Researchers including an SDSU neuromechanics professor published the largest-ever database on normative balance.
By Michael Price

“It can help us identify, using quantifiable metrics, who is most at risk for suffering a fall or a balance-related driving impairment.”

To understand and quantify what goes wrong when people suffer from balance disorders, researchers must first understand what normal balance looks like in healthy people. Taking a huge step in that direction, a team including San Diego State University neuromechanics researcher Harsimran “Sim” Baweja recently published the largest-ever comprehensive database of normative balance.

The massive study measured “postural sway”—that is, how much the body naturally leans to and fro when standing still—in more than 16,000 people in the United States and Canada, ages five to 100.

“Measuring postural sway is like a thermometer for balance,” Baweja explained. “It can help us identify, using quantifiable metrics, who is most at risk for suffering a fall or a balance-related driving impairment.”

Baweja and study lead author Daniel Goble, formerly at SDSU and now at Oakland University in Rochester, Michigan, used a technology they themselves developed to collect these measurements. In conjunction with the SDSU Zahn Innovation Center, Goble developed the BTrackS Balance Plate, a portable and sensitive force plate that can easily plug into a laptop or tablet.

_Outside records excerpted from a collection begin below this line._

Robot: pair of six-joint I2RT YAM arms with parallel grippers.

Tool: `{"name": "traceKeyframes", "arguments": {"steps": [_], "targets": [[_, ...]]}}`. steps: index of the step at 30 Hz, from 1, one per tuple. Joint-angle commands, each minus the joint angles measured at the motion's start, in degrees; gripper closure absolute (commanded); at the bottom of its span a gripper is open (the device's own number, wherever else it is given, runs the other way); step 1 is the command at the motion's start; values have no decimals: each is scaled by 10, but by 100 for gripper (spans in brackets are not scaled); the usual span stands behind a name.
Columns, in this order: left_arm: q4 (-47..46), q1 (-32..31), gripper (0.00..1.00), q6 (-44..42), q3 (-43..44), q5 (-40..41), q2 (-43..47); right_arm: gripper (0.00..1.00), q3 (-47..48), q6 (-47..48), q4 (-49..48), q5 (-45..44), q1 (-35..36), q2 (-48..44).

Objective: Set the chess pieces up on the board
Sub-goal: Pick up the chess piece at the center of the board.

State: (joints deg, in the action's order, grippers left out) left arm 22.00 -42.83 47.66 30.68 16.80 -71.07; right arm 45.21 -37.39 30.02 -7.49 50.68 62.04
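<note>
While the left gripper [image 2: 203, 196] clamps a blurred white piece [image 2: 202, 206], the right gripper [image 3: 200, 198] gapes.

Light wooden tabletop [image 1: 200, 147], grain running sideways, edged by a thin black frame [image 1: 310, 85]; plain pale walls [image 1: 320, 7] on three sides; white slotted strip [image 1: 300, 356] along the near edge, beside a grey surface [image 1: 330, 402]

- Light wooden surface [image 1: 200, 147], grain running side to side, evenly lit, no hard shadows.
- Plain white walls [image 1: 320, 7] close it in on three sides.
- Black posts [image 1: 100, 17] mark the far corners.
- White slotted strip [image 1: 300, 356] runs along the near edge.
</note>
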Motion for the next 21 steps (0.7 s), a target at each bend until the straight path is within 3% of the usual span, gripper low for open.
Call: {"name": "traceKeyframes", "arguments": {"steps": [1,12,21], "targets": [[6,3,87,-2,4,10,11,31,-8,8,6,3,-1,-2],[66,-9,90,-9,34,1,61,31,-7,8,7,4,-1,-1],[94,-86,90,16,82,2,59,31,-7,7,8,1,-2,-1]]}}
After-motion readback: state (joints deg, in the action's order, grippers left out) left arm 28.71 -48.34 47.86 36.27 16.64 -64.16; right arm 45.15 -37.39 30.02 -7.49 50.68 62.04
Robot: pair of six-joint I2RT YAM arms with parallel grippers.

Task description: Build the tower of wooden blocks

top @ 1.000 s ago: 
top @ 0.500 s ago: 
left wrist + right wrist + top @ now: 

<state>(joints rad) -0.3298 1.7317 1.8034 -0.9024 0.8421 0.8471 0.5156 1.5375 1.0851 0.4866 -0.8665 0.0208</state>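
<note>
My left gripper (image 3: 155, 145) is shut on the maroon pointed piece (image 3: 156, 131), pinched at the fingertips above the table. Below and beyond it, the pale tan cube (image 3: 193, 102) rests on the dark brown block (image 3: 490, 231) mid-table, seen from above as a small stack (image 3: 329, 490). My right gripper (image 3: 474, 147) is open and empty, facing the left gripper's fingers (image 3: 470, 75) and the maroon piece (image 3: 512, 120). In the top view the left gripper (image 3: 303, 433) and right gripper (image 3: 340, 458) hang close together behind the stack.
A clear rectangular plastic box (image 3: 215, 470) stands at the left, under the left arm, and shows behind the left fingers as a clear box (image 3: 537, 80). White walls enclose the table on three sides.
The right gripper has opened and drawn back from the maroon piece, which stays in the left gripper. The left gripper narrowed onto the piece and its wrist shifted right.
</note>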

During the BTrackS Balance Test, study participants attempted to stand as still as possible for one minute on the BTrackS balance plate. Force plates in the board detected and recorded tiny shifts in weight as the person unconsciously swayed just a little bit. An algorithm then converted this amount of sway into an anonymized index score.

For the past four years, Baweja, Goble and their graduate students have been collecting balance data. They also collected anonymous data from groups around the country who have purchased their own BTrackS board. The researchers announced the database last month in the journal Physical Therapy.

People with balance disorders, such as those who have suffered a concussion or the elderly, tend to have higher sway scores. One way to diagnose this disorder is to compare a person’s sway before and after a traumatic event like a concussion—a protocol Baweja and Goble promote for use in athletic competitions. But to study abnormal balance in broader populations, it was necessary to collect large swaths of data to determine an average sway score.

It’s not quite as precise as measuring an individual’s before-and-after sway scores, but according to Baweja, it’s miles better than the traditional method: a clinician asking a patient to stand still and eyeballing whether they are shifting around more than usual.

The new database represents a big step toward developing quantifiable metrics for tracking balance. For instance, clinicians could compare their patients’ sway against the population average to see whether his or her balance merits further investigation.

“Let’s stop eyeballing things and saying, ‘I think your balance is off,’” said Baweja. “If we’re going to move forward into clinical relevance, the field needs truly objective measures, not just eyeball-ometry.”